All-Chalcogenide Programmable All-Optical Deep Neural Networks
preprintposted on 2023-01-11, 22:05 authored by Ting Yu, Xiaoxuan Ma, Ernest Pastor, Jonathan K. George, Simon Wall, Mario Miscuglio, Robert E. Simpson, Volker J. Sorger
Deeplearning algorithms are revolutionising many aspects of modern life. Typically, they are implemented in CMOS-based hardware with severely limited memory access times and inefficient data-routing. All-optical neural networks without any electro-optic conversions could alleviate these shortcomings. However, an all-optical nonlinear activation function, which is a vital building block for optical neural networks, needs to be developed efficiently on-chip. Here, we introduce and demonstrate both optical synapse weighting and all-optical nonlinear thresholding using two different effects in a chalcogenide material photonic platform.
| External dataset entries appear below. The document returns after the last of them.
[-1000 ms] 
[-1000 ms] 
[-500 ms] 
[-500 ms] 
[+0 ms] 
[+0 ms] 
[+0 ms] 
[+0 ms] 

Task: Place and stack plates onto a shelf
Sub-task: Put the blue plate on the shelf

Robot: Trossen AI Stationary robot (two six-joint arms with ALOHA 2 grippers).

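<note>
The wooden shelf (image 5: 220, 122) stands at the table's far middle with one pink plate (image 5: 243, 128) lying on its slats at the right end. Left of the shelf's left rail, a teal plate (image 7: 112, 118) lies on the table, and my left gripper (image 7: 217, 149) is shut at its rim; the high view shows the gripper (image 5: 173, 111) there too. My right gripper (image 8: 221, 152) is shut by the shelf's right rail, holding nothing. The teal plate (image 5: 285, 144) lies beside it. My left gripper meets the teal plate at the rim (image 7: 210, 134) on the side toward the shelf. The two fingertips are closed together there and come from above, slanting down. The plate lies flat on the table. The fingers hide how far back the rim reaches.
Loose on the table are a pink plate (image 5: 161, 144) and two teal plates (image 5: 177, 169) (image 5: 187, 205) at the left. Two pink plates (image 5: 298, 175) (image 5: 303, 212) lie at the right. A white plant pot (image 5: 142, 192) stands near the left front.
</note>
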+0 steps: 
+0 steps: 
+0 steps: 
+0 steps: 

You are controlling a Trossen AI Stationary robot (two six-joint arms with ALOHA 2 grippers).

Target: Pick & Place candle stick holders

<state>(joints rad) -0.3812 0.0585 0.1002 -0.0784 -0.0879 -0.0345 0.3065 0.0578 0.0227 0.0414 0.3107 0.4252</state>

We show how the structural phase transitions in a wide-bandgap phase-change material enables storing the neural network weights via non-volatile photonic memory, whilst resonant bond destabilisation is used as a nonlinear activation threshold without changing the material. These two different transitions within chalcogenides enable programmable neural networks with near-zero static power consumption once trained, in addition to picosecond delays performing inference tasks not limited by wire charging that limit electrical circuits; for instance, we show that nanosecond-order weight programming and near-instantaneous weight updates enable accurate inference tasks within 20 picoseconds in a 3-layer all-optical neural network. Optical neural networks that bypass electro-optic conversion altogether hold promise for network-edge machine learning applications where decision-making in real-time are critical, such as for autonomous vehicles or navigation systems such as signal pre-processing of LIDAR systems.